* [Required action] Restate each of the lines given below, word for word.

* [Stored data]
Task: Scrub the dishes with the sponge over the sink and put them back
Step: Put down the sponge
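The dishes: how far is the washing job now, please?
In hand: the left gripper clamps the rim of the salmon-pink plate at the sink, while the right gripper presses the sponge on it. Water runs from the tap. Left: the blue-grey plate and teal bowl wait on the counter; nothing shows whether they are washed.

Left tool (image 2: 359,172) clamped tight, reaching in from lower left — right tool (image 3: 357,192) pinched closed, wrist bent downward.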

* [Your solution]
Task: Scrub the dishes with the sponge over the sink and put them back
Step: Put down the sponge
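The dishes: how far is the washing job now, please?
In hand: the left gripper clamps the rim of the salmon-pink plate at the sink, while the right gripper presses the sponge on it. Water runs from the tap. Left: the blue-grey plate and teal bowl wait on the counter; nothing shows whether they are washed.

Left tool (image 2: 359,172) clamped tight, reaching in from lower left — right tool (image 3: 357,192) pinched closed, wrist bent downward.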

The requested output has been given in full.